Affiliates: Affiliates earn about 70-90 per cent of the ransom payment, and they are tasked with the primary work of gaining access through the host’s network. They do this by using methods like spear phishing and brute force attacks on remote desktop protocol (RDP), thus exploiting unpatched or day-zero vulnerabilities, or, by purchasing stolen credentials on the dark web.

“For a ransomware group to succeed, they need to recruit affiliates to conduct attacks and provide a steady stream of ‘customers’ (victims). So it’s no surprise that ransomware groups are also very generous when courting affiliates. When you consider how many ransomware groups are operating today, it makes sense that groups need to be aggressive in order to recruit affiliates,” the report said.

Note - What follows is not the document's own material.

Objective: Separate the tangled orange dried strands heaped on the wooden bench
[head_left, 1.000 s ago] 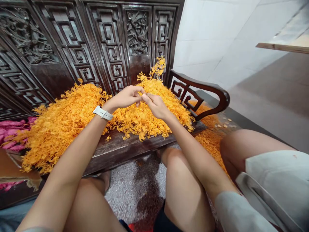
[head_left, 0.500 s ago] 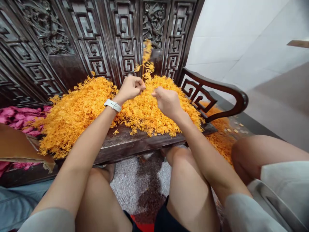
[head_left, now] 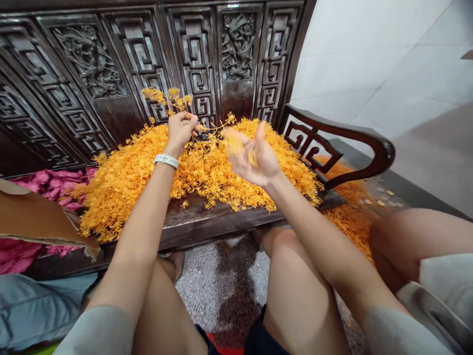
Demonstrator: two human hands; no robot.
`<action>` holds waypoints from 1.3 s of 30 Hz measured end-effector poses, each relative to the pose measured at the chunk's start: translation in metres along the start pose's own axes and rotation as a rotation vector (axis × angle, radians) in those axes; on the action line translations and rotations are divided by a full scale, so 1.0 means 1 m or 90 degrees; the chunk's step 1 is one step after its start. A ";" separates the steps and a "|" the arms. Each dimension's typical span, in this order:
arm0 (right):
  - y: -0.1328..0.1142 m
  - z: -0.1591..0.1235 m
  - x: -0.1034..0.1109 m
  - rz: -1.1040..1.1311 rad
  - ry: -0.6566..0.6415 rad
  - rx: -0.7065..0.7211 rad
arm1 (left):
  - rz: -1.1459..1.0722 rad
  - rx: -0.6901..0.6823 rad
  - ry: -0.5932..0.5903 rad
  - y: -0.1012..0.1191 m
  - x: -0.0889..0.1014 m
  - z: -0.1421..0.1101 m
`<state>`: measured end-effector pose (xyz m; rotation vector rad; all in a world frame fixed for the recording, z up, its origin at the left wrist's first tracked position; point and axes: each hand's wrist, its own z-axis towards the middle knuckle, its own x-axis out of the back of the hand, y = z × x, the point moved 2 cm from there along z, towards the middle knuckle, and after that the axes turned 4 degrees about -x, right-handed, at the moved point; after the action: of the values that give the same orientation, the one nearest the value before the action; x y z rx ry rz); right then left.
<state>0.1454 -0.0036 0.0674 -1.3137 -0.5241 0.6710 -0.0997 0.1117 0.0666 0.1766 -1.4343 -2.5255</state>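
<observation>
Head view: left hand (head_left: 181, 132) pinches an orange sprig (head_left: 166, 96), apart from the right hand (head_left: 254, 155), spread open.

Bright orange against near-black

The heaped sprigs (head_left: 207, 172) glow deep yellow-orange, a dense tangle of thin threads. Behind them the bench back (head_left: 195, 59) is blackish brown, cut with square key-fret spirals and leafy carved panels. The cloth (head_left: 48, 185) at the left is mottled magenta pink, the cardboard (head_left: 33, 217) over it plain brown. The wall tiles (head_left: 369, 59) are white, the watch strap (head_left: 166, 160) white too, and the floor (head_left: 207, 281) is speckled grey with a dark brown stain
</observation>
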 end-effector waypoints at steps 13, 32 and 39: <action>0.039 0.018 0.024 0.093 0.376 -0.033 | -0.001 0.006 -0.167 0.042 -0.028 -0.007; 0.005 -0.038 -0.116 -0.193 -0.828 -0.254 | 0.039 -0.068 -0.101 -0.003 0.001 0.017; -0.010 0.007 -0.001 0.185 0.209 0.080 | 0.049 -0.022 -0.299 0.009 0.035 0.001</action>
<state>0.1412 -0.0010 0.0782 -1.3597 -0.0236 0.6951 -0.1321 0.0989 0.0745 -0.5014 -1.5085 -2.6346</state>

Initial Access Brokers (IAB): They are a specialised group of cybercriminals who are responsible for gaining access to organisations through multiple means and methods. There are multiple individuals and groups dedicated for this sole purpose of gaining access to the host’s systems. When they get access to the system, they then sell it to other individuals or groups in the cybercrime ecosystem. Their fees range from $303 for control panel access to as high as $9,874 for RDP access.

Initial Access Brokers are a specialised subset of cybercriminals who are in charge of using various techniques to get access to organisations.

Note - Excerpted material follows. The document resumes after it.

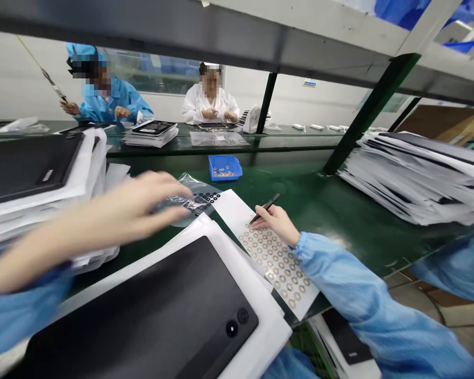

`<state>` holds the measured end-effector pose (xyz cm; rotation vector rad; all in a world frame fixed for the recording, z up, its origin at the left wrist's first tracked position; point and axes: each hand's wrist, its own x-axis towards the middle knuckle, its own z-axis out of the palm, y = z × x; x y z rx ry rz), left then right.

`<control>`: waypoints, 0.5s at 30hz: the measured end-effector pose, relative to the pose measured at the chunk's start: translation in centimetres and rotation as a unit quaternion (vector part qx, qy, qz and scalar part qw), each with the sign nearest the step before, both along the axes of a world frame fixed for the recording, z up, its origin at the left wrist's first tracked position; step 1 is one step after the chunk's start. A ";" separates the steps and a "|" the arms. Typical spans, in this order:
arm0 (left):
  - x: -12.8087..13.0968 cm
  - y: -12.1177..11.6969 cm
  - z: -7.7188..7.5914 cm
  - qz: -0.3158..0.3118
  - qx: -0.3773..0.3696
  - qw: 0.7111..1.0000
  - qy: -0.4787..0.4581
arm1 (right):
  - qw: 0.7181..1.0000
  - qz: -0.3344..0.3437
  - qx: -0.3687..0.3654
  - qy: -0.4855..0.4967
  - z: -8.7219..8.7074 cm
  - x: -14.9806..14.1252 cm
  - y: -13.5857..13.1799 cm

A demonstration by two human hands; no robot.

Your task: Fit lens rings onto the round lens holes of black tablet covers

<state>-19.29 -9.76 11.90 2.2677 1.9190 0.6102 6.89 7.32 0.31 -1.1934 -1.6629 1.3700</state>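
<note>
Black tweezers [265, 208] are pinched in my right hand [275, 223], their tips over the upper end of a white sheet [237, 210] with rows of small tan rings [286, 263]. My left hand [150, 202], blurred by motion, is raised with thumb and fingers apart and nothing between them. Beyond its fingertips lies a clear plastic film [187, 181] bearing small black rings [210, 197]. In front of me a black tablet back panel [154, 310] with two round camera rings rests on white sheets [266, 337].
A blue tray [225, 167] with small tan parts stands at the back. Stacks of panels and white sheets rise at left [27, 168] and right [418, 179]. A green post [373, 113] and overhead shelf [221, 39] frame the bench. Two people sit opposite.
</note>
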 end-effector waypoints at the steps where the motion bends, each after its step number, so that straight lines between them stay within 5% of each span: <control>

What Is The Current Dominant Ransomware Technique?

Double Extortion: Tenable’s researchers found that the current dominant ransomware attack technique is ‘Double Extortion’. The report said that this tactic was pioneered by the ‘Maze ransomware group’.

This attack technique involves attackers stealing sensitive data from victims and then threatening them to pay the ransom, or else the data will be published on the Web. At the same time, these attackers encrypt the data on the victim’s computer systems so that the victim cannot access it.

DDoS: Distributed Denial of Service (DDoS) is a type of attack which involves sending so many requests to a company’s website that a situation of overload persists, and the system fails to honour any request.

Thus, in a DDoS type of ransomware attack, the company’s website is targeted, and this impacts their ability to service customers, and also hinders their ability to provide access to customers. This creates a situation of panic among customers, and thereby adds up to the pressure built upon the company’s management to pay up the ransom.

“These tactics are part of the ransomware gangs’ arsenal as a way to place additional pressure on victim organisations,” the report further said.